- What the exercise asks -
Could the entries below be reproduced exactly, with the images removed?

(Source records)

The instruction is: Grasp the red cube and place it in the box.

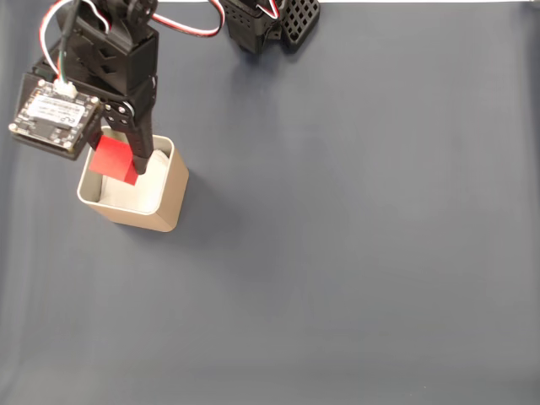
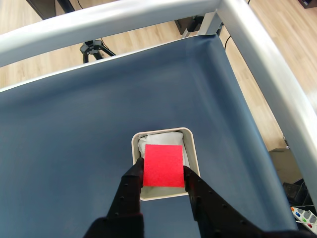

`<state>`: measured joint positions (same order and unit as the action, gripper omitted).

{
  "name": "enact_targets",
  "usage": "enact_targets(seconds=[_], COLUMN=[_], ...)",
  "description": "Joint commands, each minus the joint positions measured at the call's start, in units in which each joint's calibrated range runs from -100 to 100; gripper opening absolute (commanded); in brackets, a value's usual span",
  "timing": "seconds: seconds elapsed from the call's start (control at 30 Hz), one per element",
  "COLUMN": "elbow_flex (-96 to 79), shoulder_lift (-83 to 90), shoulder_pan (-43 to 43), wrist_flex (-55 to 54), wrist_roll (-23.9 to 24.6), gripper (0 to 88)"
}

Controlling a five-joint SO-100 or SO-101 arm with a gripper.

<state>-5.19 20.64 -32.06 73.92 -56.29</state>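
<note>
The red cube (image 1: 112,159) hangs over the open top of the tan box (image 1: 164,202), held between the black fingers of my gripper (image 1: 118,162). In the wrist view the red cube (image 2: 164,165) sits squarely above the box (image 2: 191,144), whose white lining shows around it, and both fingers of the gripper (image 2: 163,171) press against the cube's left and right faces. The box stands at the left of the dark blue cloth in the fixed view.
The arm's base (image 1: 270,21) stands at the top middle of the fixed view. A grey metal frame (image 2: 267,54) borders the table in the wrist view, with wooden floor beyond. The dark blue cloth (image 1: 363,236) stretches right of the box.
</note>
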Motion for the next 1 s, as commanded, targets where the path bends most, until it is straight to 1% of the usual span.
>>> enact_targets(seconds=[0.0, 0.1, 0.27, 0.33, 0.47, 0.97], elbow_flex=[0.36, 0.27, -0.10, -0.19, -0.37, -0.83], shoulder_lift=[3.03, 3.03, 3.03, 3.03, 3.03, 3.03], shoulder_pan=[-0.14, -0.07, 0.00, 0.00, 0.00, -0.14], wrist_flex=[-0.84, -0.92, -1.01, -1.50, -2.65, -4.29], wrist_roll=[-0.10, 0.83, 1.22, 2.39, 3.27, 3.22], gripper=[17.9, 26.8, 34.9, 41.6, 47.3, 51.8])
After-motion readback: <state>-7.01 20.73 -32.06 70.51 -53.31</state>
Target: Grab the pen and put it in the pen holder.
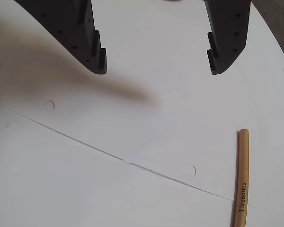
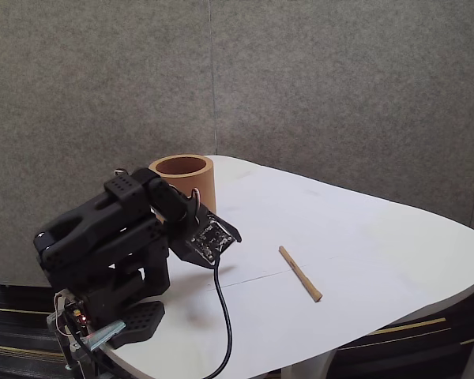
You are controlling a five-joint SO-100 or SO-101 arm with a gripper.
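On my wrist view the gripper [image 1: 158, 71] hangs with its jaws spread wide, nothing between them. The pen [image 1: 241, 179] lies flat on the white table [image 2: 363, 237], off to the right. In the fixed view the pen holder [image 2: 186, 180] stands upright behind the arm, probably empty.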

- Answer for the task -
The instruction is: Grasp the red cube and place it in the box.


`<state>`: measured joint positions (same order and unit as the action, gripper omitted).

{
  "name": "enact_targets",
  "usage": "enact_targets(seconds=[_], COLUMN=[_], ...)",
  "description": "Joint commands, each minus the joint positions measured at the call's start, in units in which each joint's calibrated range runs from -100 to 100; gripper opening absolute (commanded); in brackets, a value's usual span",
  "timing": "seconds: seconds elapsed from the call's start (control at 30 Hz), one per element",
  "COLUMN": "elbow_flex (-96 to 79), shoulder_lift (-83 to 90), shoulder_pan (-43 to 43), wrist_flex (-55 to 54), wrist_roll (-23.9 to 24.6), gripper (0 to 88)"
}

Controlling a five-joint SO-100 or SO-101 arm with a gripper.

<state>-5.19 20.64 -32.06 73.92 -56.29</state>
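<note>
The red cube (image 1: 112,159) hangs over the open top of the tan box (image 1: 164,202), held between the black fingers of my gripper (image 1: 118,162). In the wrist view the red cube (image 2: 164,165) sits squarely above the box (image 2: 191,144), whose white lining shows around it, and both fingers of the gripper (image 2: 163,171) press against the cube's left and right faces. The box stands at the left of the dark blue cloth in the fixed view.
The arm's base (image 1: 270,21) stands at the top middle of the fixed view. A grey metal frame (image 2: 267,54) borders the table in the wrist view, with wooden floor beyond. The dark blue cloth (image 1: 363,236) stretches right of the box.
</note>
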Motion for the next 1 s, as commanded, targets where the path bends most, until it is straight to 1% of the usual span.
>>> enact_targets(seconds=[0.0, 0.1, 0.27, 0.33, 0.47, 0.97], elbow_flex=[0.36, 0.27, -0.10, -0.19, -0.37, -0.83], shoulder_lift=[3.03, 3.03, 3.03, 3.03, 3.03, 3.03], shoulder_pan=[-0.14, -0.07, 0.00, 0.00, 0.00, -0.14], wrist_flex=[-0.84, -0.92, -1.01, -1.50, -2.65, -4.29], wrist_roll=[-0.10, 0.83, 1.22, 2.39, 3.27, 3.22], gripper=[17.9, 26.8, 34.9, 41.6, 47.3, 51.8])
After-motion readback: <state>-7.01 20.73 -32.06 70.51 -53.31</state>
Target: Grab the pen and put it in the pen holder.
You are controlling a five-joint SO-100 or SO-101 arm with a gripper.
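On my wrist view the gripper [image 1: 158, 71] hangs with its jaws spread wide, nothing between them. The pen [image 1: 241, 179] lies flat on the white table [image 2: 363, 237], off to the right. In the fixed view the pen holder [image 2: 186, 180] stands upright behind the arm, probably empty.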

The work on this exercise is finished.